The Child Advocacy Center is an example of an intentionally created, relationship-driven organization constructed by a network of professionals, advocates, and volunteers who work on behalf of vulnerable children and their families. Originally organized through an informal network of child advocates and professionals, the CAC evolved from a committed team of volunteers, and has grown to become a trusted, competent, safe, and highly professional environment where children and families can overcome the impacts of childhood trauma and adversity. Yet the CAC would not have been created without the social capital from personal and professional relationships.
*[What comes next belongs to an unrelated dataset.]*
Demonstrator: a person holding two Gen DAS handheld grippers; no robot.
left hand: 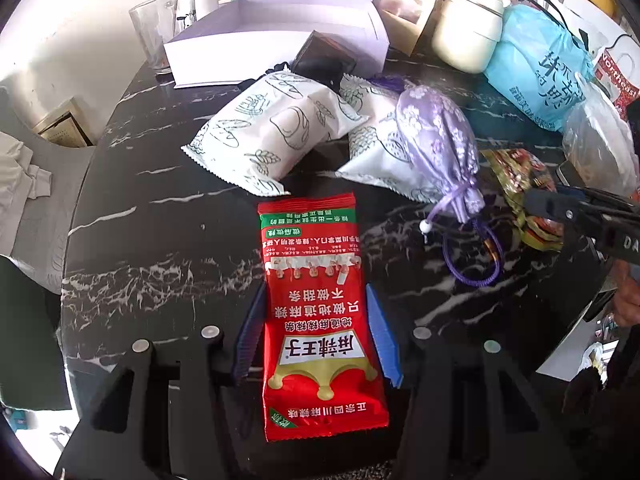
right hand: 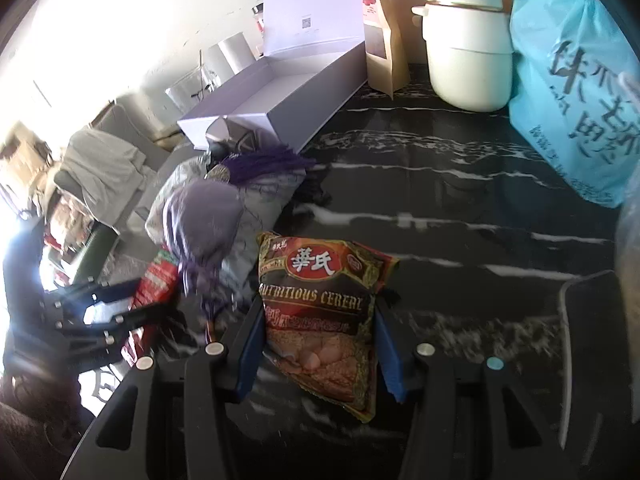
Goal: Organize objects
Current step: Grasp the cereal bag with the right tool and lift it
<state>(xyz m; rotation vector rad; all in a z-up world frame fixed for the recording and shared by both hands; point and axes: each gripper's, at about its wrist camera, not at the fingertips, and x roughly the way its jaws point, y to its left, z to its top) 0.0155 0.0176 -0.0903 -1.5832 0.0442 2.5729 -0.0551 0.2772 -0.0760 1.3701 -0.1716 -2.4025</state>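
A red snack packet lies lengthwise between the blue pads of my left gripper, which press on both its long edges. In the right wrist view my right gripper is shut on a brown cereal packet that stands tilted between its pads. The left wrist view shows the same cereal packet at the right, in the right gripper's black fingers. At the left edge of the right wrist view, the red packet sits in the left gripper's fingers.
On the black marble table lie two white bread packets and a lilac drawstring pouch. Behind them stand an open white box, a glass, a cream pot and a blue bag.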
Those relationships created a shared vision and commitment to link other resources together (financial, professional, volunteer, etc.) on behalf of children vulnerable to the traumatic and harmful impacts caused by child maltreatment. Throughout its 27 years, the CAC has helped thousands of children and families in our communities through its resources and services. We should never underestimate the power and influence of relationships; they drive everything, can overcome seemingly unconquerable obstacles, and when harnessed for the good of our children, can accomplish amazing and wonderful things.   


[1] Aldrich, D. P. (2012c). Building resilience: Social capital in post-disaster recovery. Chicago, IL: University of Chicago Press.

[2] Putnam, Robert B. 1995. “Bowling Alone: America’s Declining Social Capital.” Journal of Democracy 6 (1): 65–78.